El partido, sin embargo, nunca llegó a escapar del control local. Brighton bajó una marcha, gestionó esfuerzos y esperó su momento para sentenciar. Lo encontró a cuatro minutos del final. Georginio Rutter rompió líneas con una gran conducción, fue frenado en la frontal, pero el balón suelto cayó a Yankuba Minteh, que definió con frialdad para el 3-0. Gol y cortina final.

Mientras Brighton se instala en la séptima plaza con 53 puntos, a solo dos de Bournemouth y cinco de Aston Villa, la noche dejó otra colección de cifras sombrías para Wolves. Ya son 20 partidos seguidos sin ganar fuera de casa en Premier (5 empates, 15 derrotas), su peor racha desde aquella de 23 encuentros entre abril de 2003 y agosto de 2004.

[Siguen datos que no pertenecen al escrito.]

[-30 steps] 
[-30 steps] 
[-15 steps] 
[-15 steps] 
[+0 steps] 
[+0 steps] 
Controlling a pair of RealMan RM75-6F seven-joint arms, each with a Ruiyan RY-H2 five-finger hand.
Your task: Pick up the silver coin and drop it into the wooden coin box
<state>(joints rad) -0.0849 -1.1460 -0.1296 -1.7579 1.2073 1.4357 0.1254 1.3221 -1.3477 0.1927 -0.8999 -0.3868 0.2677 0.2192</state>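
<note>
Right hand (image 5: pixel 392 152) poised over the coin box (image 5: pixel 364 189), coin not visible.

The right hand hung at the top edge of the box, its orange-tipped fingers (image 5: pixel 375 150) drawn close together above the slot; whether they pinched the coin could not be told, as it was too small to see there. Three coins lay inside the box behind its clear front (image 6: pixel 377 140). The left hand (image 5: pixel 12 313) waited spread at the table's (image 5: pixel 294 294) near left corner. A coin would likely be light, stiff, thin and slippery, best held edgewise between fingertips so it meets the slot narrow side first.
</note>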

La derrota número 24 del curso tiene un matiz todavía más duro: han perdido contra cada uno de los 19 rivales a los que se han enfrentado. Solo Sheffield United en la 2023-24 había firmado una temporada así, cayendo ante todos.

Hubo algún destello tardío. Mosquera volvió a asomarse al área rival, Hwang Hee-chan llegó a mandar un balón al poste, aunque la jugada quedó invalidada por fuera de juego. Chispazos, nada más. Demasiado poco para un equipo que lleva meses deslizando, casi resignado, hacia el Championship.

Brighton, en cambio, sale reforzado. Golea, recupera a su capitán, mantiene viva la pelea por Europa y se permite soñar en el tramo final. A Wolves solo le quedan dos partidos. Y el consuelo, mínimo, de que el final de esta temporada interminable está, por fin, a la vuelta de la esquina.